Interpretation of results:

GHS criteria not met

Conclusions:

The test material, JPR BLUE 100, produced a maximum group mean score of 12.7 and was classified as a MILD IRRITANT (CLASS 4 ON A 1 TO 8 SCALE) to the rabbit eye according to a modified Kay and Calandra classification system.
The test material did not produce positive criteria in any rabbit according to the EEC labelling regulations and was classified as NON IRRITANT to the rabbit eye. No symbol and risk phrase are therefore required.

Executive summary:

A study was performed to assess the irritancy potential of the test material to the eye of the New Zealand White rabbit. The method used followed that described in the OECD Guidelines for Testing of Chemicals (1987) No. 405 "Acute Eye Irritation/Corrosion" referenced as Method B5 in Commission Directive 92/69/EEC (which constitutes Annex V of Council Directive 67/ 548/EEC).

 

The results may be used as a basis for classification and labelling under Annex VI of Council Directive 67/548/EEC (as adapted to technical progress by Commission Directive 91/325/EEC).

 

A single application of the test material to the non-irrigated eye of three rabbits produced moderate conjunctival irritation. No ocular effects were noted 72 hours after treatment.

 

The test material produced a maximum group mean score of 12.7 and was classified as a mild irritant (Class 4 on a 1 to 8 scale) to the rabbit eye according to the Kay and Calandra classification system.

 

The test material was also classified as non-irritant according to EEC labelling regulations. No symbol and risk phrase are required.

Endpoint conclusion

Endpoint conclusion:

no adverse effect observed (not irritating)

Respiratory irritation

Endpoint conclusion

Endpoint conclusion:

no study available

Additional information

Skin Irritation/Corrosion

A study was performed to assess the irritancy potential of the test material to the skin of the New Zealand White rabbit.  

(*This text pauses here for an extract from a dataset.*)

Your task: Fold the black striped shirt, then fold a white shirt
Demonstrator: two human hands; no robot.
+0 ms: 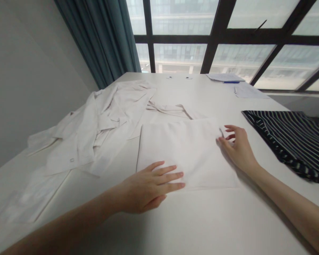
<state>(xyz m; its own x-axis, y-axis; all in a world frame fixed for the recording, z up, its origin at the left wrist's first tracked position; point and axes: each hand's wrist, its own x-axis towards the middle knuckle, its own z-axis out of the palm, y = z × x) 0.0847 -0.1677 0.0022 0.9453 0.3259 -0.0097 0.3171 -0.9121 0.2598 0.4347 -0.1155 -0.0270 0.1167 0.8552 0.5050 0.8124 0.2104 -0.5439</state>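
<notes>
A flat white cloth piece [186,148], roughly rectangular, lies on the table in front of me. Its kind is not plain; a strap-like white band [172,109] shows behind its far edge. My left hand [151,186] rests on its near left part, palm down with the fingers spread. At the right edge my right hand [236,147] has curled fingers and thumb around a raised bit of the same cloth. A rumpled white shirt-like garment [87,127] lies to the left, apart from both hands.
The white table [196,219] carries a black-and-white striped fabric [292,138] at the right. Papers [225,77] and a blue pen [231,82] lie at the far right. Beyond are large windows and a blue curtain [101,39]. White sheets [26,198] are at the left.
</notes>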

A single 4-hour, semi-occluded application of the test material to the intact skin of three rabbits produced very slight erythema and very slight oedema. Desquamation was noted at all treated skin sites seven days after treatment.

The test material produced a primary irritation index of 1.2 and was classified as a mild irritant to rabbit skin according to the Draize classification scheme. No corrosive effects were noted.

The test material was classified as non-irritant.

Eye irritation

A study was performed to assess the irritancy potential of the test material to the eye of the New Zealand White rabbit.  

A single application of the test material to the non-irrigated eye of three rabbits produced moderate conjunctival irritation. No ocular effects were noted 72 hours after treatment.

The test material produced a maximum group mean score of 12.7 and was classified as a mild irritant (Class 4 on a 1 to 8 scale) to the rabbit eye according to the Kay and Calandra classification system.

The test material was classified as non-irritant.

Justification for classification or non-classification

Skin irritation/corrosion

The test material was classified as non-irritant according to EEC labelling regulations. No symbol and risk phrase are required.

Eye irritation

The test material was classified as non-irritant according to EEC labelling regulations. No symbol and risk phrase are required.